▶ [WHAT YOU NEED TO DO]: Below are entries. Give back exactly the lines from the one containing "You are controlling" through the one containing "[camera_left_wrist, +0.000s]", inclusive, without the pictures.

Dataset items
===============
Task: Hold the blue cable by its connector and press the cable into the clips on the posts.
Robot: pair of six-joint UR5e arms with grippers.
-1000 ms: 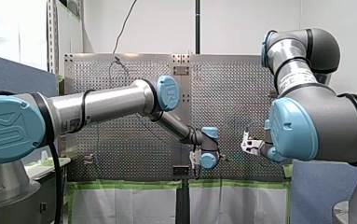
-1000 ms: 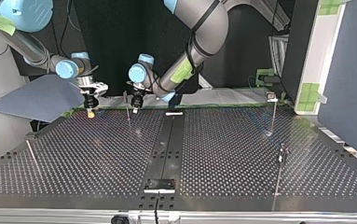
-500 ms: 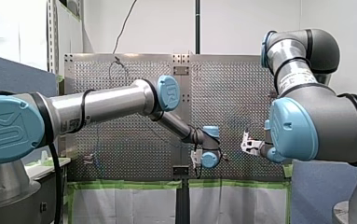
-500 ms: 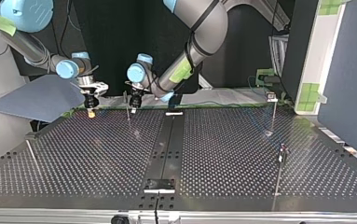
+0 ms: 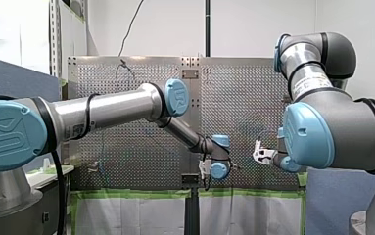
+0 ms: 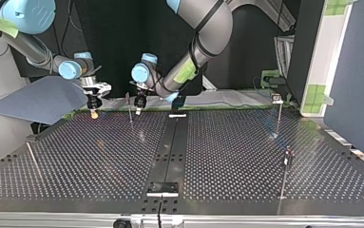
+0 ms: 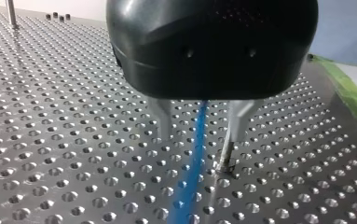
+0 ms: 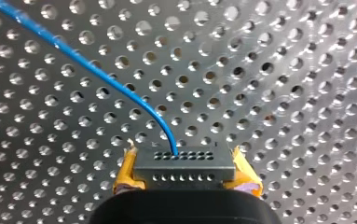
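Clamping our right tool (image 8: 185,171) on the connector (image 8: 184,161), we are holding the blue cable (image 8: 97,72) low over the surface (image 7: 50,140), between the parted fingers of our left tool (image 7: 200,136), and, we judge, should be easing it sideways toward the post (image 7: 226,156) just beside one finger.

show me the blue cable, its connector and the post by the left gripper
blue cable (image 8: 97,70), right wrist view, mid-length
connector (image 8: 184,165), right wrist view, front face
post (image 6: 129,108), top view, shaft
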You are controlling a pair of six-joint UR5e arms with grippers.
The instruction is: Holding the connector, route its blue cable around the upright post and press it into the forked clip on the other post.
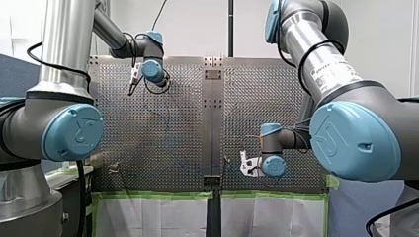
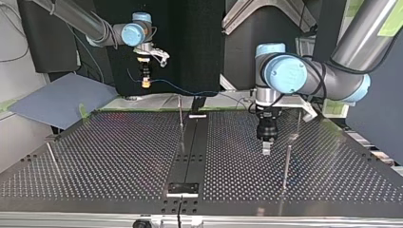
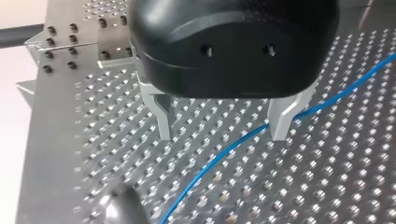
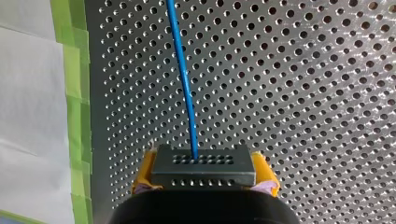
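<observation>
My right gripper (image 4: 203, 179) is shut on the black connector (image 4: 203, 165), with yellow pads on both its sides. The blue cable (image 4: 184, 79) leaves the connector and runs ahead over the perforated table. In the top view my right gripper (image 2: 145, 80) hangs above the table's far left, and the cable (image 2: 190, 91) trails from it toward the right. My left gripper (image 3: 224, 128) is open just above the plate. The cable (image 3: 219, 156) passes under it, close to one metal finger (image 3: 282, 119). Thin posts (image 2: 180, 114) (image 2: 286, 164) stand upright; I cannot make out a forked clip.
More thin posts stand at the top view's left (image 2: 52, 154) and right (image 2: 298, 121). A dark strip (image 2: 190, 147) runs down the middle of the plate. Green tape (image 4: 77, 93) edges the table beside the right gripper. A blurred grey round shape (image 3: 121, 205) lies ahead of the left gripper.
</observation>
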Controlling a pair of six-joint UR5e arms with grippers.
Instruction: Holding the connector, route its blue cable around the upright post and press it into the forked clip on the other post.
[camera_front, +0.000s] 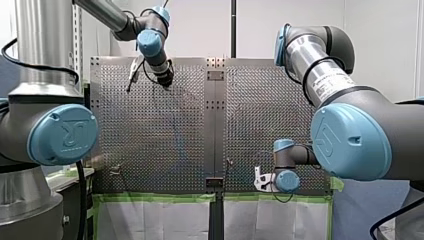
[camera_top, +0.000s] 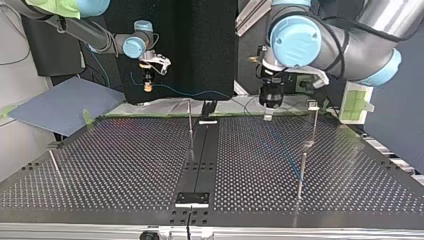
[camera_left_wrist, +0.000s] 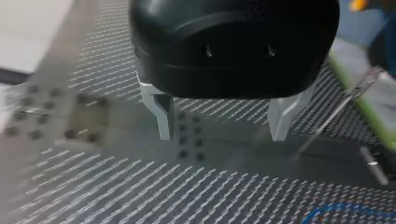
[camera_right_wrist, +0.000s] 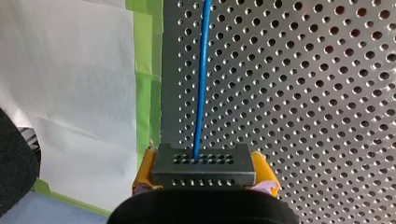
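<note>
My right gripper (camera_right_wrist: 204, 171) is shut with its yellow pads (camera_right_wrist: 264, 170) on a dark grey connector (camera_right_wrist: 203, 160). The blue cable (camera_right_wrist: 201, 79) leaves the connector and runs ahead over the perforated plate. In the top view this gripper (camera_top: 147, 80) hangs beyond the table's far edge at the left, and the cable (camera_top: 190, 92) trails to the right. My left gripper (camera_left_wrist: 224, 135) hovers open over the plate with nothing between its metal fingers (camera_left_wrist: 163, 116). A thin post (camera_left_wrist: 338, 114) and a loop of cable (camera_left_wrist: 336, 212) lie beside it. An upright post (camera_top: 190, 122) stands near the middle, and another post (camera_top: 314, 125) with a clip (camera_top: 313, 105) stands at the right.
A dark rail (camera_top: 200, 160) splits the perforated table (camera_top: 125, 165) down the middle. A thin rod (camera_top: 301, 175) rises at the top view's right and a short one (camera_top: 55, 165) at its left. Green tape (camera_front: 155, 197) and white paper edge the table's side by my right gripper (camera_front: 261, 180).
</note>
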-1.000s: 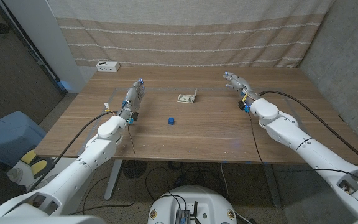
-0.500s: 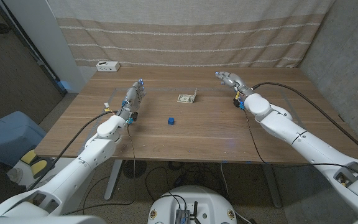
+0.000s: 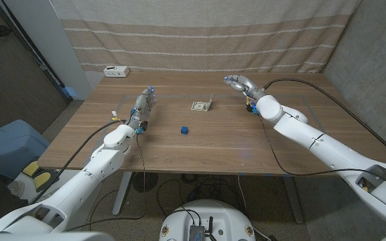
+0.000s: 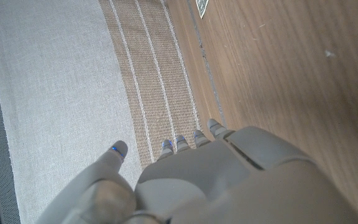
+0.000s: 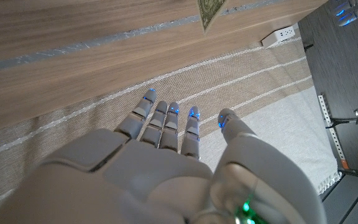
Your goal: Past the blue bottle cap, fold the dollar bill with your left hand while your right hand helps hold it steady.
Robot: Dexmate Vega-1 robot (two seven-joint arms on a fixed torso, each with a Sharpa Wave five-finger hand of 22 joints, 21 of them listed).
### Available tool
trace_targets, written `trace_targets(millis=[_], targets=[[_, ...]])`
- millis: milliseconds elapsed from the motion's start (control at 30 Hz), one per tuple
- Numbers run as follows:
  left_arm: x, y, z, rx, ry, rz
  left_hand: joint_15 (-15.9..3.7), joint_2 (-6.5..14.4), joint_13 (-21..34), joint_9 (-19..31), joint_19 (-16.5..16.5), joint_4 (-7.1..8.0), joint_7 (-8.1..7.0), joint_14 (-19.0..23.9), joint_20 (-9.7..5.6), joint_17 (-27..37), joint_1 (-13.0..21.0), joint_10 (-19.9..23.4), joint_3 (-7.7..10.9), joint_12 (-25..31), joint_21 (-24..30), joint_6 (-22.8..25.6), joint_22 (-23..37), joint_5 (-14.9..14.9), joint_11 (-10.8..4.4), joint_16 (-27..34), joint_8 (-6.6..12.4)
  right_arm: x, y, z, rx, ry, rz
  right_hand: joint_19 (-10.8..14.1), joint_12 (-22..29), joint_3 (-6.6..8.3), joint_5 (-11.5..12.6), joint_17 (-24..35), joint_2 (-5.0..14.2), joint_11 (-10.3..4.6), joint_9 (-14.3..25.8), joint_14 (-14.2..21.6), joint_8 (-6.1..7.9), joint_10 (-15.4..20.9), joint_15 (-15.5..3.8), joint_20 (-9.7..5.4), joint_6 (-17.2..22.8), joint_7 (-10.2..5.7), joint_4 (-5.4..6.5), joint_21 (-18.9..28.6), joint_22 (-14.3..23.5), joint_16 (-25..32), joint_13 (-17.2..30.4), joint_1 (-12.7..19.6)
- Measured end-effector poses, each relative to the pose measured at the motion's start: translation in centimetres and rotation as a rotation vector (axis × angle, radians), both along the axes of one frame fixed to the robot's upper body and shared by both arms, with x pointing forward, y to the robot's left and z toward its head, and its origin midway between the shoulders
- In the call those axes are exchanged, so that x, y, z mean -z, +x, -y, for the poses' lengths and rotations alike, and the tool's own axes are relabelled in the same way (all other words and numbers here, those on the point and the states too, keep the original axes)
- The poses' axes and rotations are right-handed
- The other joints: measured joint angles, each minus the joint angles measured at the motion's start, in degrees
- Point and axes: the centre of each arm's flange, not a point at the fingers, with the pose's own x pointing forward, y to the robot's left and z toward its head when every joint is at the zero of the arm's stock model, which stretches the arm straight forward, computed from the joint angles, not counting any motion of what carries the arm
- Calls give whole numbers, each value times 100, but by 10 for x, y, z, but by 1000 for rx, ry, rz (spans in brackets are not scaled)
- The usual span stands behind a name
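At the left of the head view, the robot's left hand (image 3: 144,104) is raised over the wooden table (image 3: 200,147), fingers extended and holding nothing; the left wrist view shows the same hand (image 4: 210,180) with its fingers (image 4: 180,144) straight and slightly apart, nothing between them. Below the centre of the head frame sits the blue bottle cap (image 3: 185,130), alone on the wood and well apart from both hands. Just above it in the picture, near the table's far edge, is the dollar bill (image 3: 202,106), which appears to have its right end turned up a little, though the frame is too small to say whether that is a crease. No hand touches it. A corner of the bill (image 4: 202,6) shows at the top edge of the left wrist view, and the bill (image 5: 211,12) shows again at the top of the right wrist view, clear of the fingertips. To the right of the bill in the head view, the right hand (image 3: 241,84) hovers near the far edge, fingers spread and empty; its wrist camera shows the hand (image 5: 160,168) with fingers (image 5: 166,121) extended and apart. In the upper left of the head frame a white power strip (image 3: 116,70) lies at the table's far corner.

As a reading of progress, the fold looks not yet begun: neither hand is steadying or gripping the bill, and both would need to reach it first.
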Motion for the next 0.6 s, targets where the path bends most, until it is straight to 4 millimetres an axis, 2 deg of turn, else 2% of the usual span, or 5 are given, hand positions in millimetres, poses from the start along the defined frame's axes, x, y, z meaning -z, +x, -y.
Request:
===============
▶ [EXERCISE RESULT]:
You are controlling a pair of six-joint UR5e arms with grippers.
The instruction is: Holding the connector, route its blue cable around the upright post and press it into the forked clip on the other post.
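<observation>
My right gripper (image 4: 203, 179) is shut on the black connector (image 4: 203, 165), with yellow pads on both its sides. The blue cable (image 4: 184, 79) leaves the connector and runs ahead over the perforated table. In the top view my right gripper (image 2: 145, 80) hangs above the table's far left, and the cable (image 2: 190, 91) trails from it toward the right. My left gripper (image 3: 224, 128) is open just above the plate. The cable (image 3: 219, 156) passes under it, close to one metal finger (image 3: 282, 119). Thin posts (image 2: 180, 114) (image 2: 286, 164) stand upright; I cannot make out a forked clip.
More thin posts stand at the top view's left (image 2: 52, 154) and right (image 2: 298, 121). A dark strip (image 2: 190, 147) runs down the middle of the plate. Green tape (image 4: 77, 93) edges the table beside the right gripper. A blurred grey round shape (image 3: 121, 205) lies ahead of the left gripper.
</observation>
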Controlling a pair of six-joint UR5e arms with grippers.
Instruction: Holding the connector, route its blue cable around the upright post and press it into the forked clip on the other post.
[camera_front, +0.000s] 
[camera_top, +0.000s] 
[camera_left_wrist, +0.000s] 

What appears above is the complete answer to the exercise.